ONU Femmes, en partenariat avec la Standard Bank of Africa, œuvre également pour la promotion de l’accès des femmes agricoles aux droits fonciers et au crédit.

 

L’alternative

 

« La technologie constitue un élément essentiel dans la conservation de l’eau qui disparaît après une pluie torrentielle », affirme Mlle Leina. Les technologies éoliennes peuvent par exemple permettre aux femmes d’accéder aux eaux souterraines à 91 mètres de profondeur.
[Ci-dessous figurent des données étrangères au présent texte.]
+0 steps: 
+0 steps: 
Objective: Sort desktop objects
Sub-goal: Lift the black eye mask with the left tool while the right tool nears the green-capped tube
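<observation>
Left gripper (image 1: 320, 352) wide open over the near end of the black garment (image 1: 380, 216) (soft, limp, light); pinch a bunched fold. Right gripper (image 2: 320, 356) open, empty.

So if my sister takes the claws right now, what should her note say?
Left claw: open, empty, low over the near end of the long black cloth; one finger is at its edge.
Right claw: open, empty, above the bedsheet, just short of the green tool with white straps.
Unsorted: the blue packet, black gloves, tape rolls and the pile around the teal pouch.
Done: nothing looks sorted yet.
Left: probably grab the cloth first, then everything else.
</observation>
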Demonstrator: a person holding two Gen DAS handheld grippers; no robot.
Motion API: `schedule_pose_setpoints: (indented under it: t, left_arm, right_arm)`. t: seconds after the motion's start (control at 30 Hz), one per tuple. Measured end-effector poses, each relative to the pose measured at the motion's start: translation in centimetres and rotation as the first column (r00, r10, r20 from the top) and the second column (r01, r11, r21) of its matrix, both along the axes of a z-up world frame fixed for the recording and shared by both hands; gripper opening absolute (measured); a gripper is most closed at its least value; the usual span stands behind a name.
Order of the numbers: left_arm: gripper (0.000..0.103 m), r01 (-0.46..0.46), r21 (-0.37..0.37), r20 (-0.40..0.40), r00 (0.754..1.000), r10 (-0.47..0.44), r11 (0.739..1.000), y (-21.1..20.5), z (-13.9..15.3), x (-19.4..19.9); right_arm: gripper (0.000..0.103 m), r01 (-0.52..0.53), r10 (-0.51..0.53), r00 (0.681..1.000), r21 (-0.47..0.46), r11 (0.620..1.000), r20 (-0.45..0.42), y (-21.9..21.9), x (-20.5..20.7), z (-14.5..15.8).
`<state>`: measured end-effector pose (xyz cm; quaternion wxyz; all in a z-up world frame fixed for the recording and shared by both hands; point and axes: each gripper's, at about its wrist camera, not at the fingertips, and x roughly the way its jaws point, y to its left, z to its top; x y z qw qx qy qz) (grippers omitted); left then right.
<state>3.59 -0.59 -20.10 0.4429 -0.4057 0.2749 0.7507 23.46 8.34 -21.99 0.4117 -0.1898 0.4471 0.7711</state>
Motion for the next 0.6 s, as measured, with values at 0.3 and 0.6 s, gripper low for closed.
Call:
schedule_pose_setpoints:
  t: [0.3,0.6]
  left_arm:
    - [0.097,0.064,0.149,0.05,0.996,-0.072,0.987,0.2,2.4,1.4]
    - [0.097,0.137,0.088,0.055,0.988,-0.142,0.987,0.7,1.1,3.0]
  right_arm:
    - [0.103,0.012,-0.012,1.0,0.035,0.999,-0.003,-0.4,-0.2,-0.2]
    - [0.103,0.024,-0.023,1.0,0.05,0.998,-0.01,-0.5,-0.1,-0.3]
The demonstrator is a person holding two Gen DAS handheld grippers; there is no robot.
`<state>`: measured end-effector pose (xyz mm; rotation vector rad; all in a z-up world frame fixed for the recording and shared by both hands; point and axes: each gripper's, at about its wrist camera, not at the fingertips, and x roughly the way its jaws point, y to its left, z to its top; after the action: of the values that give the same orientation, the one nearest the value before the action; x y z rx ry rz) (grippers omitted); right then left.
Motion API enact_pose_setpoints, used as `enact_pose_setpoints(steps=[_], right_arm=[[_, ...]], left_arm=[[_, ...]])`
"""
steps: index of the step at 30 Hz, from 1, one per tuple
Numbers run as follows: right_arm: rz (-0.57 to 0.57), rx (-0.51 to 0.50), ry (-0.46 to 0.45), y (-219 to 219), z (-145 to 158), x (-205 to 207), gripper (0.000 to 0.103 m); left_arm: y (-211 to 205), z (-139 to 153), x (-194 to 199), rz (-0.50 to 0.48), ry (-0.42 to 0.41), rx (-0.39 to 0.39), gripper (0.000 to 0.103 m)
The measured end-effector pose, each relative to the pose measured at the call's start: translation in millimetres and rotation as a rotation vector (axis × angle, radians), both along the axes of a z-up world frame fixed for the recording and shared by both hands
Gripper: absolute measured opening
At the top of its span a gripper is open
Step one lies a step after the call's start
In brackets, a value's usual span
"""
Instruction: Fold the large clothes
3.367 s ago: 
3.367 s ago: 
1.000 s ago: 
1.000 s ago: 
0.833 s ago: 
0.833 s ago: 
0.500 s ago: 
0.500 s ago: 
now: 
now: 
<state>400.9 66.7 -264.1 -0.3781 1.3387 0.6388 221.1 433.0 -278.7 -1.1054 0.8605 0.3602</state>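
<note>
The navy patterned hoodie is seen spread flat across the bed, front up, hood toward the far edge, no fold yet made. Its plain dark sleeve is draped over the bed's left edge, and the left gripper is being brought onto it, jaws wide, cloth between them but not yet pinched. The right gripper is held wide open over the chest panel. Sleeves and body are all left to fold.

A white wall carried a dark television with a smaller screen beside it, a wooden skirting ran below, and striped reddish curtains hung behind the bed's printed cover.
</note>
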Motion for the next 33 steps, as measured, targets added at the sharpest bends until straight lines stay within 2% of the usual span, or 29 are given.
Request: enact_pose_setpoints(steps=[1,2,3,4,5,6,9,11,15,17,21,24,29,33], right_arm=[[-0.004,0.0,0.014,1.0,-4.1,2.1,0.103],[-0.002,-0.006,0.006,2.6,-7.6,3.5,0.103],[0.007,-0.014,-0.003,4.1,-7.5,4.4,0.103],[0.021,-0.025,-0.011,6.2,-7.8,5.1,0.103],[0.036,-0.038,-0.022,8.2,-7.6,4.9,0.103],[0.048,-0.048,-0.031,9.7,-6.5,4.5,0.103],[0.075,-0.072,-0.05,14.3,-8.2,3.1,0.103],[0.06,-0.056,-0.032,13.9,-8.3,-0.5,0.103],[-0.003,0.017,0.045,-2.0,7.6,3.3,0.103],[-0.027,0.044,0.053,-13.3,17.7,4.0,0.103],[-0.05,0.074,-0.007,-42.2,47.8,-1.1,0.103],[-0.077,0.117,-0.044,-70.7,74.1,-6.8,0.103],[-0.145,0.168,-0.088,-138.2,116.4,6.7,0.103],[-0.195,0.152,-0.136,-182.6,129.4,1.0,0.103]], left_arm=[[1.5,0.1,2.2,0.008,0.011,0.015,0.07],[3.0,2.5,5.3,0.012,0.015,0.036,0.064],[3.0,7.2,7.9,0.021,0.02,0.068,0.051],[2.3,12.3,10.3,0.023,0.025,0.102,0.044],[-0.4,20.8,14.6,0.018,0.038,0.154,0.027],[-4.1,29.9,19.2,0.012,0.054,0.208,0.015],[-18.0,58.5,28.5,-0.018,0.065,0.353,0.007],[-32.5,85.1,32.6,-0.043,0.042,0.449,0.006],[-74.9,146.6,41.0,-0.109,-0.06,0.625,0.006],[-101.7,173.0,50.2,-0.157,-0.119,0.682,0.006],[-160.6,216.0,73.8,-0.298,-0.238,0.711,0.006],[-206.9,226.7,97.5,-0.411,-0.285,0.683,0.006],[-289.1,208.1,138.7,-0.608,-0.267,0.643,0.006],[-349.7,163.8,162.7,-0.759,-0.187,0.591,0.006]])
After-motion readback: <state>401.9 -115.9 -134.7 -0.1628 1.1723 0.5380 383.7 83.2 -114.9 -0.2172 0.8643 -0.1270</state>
Seule ombre au tableau, cette technologie est très onéreuse. Mlle Leina espère que les autorités feront quelque chose à cet égard.

 

Par ailleurs, la plupart des maisons du Kenya rural disposent d’un toit de chaume qui ne peut pas acheminer l’eau dans les réservoirs comme c’est le cas avec les toitures en zinc. Les citernes d’eau commerciales peuvent remplir les réservoirs des ménages pour 60 $, une somme inaccessible pour la grande majorité.

 

La réalité des femmes des communautés pastorales est peu reluisante, c’est la raison pour laquelle Mlle Leina espère que la sensibilisation à la menace que représente les changements climatiques recevra l’attention — et le soutien — qu’elle mérite du gouvernement kenyan et de ses partenaires internationaux.